Opec chief tells climate activists to ‘look at the big picture’ after ‘years of chronic underinvestment’ in oil
- His comments come amid a shift among some Western governments and companies regarding fossil fuels, after energy prices surged over the Ukraine war
- After ‘years of chronic underinvestment’, the oil industry needs US$500 billion of investment annually until 2045, said Opec’s secretary general
Opec’s top official urged countries to invest much more in oil to meet the world’s future energy needs and said climate policies need to be more “balanced and fair”.
“It is imperative that all parties involved in the ongoing climate negotiations pause for a moment; look at the big picture,” Haitham Al-Ghais, secretary general of the Organization of Petroleum Exporting Countries (Opec), said on Sunday at an energy conference in Cairo.
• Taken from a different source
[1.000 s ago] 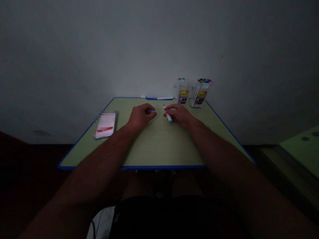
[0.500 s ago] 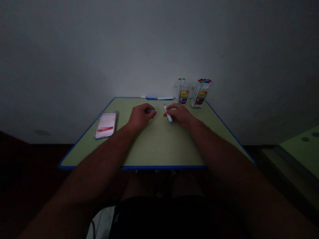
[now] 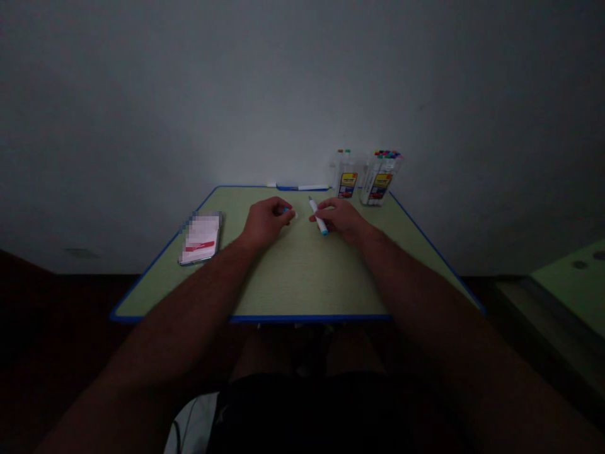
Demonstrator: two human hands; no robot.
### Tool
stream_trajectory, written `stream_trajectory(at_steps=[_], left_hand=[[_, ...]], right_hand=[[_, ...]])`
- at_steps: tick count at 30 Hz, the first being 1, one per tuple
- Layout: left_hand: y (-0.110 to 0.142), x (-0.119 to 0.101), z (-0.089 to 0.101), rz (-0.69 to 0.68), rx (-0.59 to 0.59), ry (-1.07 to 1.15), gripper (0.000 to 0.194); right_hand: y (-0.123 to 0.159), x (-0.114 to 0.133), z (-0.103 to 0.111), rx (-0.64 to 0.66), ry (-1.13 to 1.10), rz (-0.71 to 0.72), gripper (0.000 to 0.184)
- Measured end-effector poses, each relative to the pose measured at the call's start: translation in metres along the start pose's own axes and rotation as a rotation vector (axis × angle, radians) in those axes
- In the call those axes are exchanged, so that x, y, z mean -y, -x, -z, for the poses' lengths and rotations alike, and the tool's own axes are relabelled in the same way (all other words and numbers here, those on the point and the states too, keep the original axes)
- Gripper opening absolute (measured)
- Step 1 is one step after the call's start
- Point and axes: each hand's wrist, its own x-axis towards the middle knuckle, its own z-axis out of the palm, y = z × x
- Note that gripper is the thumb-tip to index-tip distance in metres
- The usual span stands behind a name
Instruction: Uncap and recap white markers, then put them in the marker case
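Over the middle of the pale green table (image 3: 302, 277), my right hand (image 3: 344, 216) pinches a white marker (image 3: 320, 221). Its blue end points toward me and its bare, greyish tip points away. Across a small gap, my left hand (image 3: 268, 219) is closed on a small marker cap (image 3: 285, 210). A bit of blue shows between thumb and forefinger, with a whitish part by the fingertips; the rest is hidden by the fingers. The cap and the marker are apart.
Two clear cases, a left marker case (image 3: 347, 180) and a fuller right marker case (image 3: 380, 183), stand at the back right. A phone (image 3: 202, 238) lies at the left. A white pen-like stick (image 3: 313, 187) lies along the back edge by the wall (image 3: 302, 94).
My left hand has shifted very slightly left and turned a little, showing more of the whitish part of the cap. My right hand and the marker are nearly still.
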Motion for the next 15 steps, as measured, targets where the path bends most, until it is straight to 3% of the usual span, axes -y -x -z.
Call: stream_trajectory(at_steps=[15], left_hand=[[-0.0012, 0.0020, -0.0015, 0.018, -0.001, 0.029, 0.015]], right_hand=[[-0.0029, -0.0030, 0.0017, 0.021, 0.019, 0.012, 0.022]])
They must “work towards an energy transition that is orderly, inclusive and helps ensure energy security for all”.
Opec’s Al-Ghais said the oil industry had been “plagued by several years of chronic underinvestment”. It needs US$500 billion of investment annually until 2045, he said.
The United Arab Emirates’ hosting of the COP28 climate summit in late 2023 will “serve as a fresh opportunity to explore inclusive, sustainable and consensus-based solutions to climate change”, said the secretary general, who’s from Opec member Kuwait.
The UAE, also part of Opec, has appointed Sultan Al Jaber, head of national oil and gas firm Adnoc, as president for the summit. While that has caused some controversy, Al Jaber has said that hydrocarbon producers must be at the forefront of climate negotiations if the world is to transition to cleaner energy while also ensuring that fuel prices remain affordable.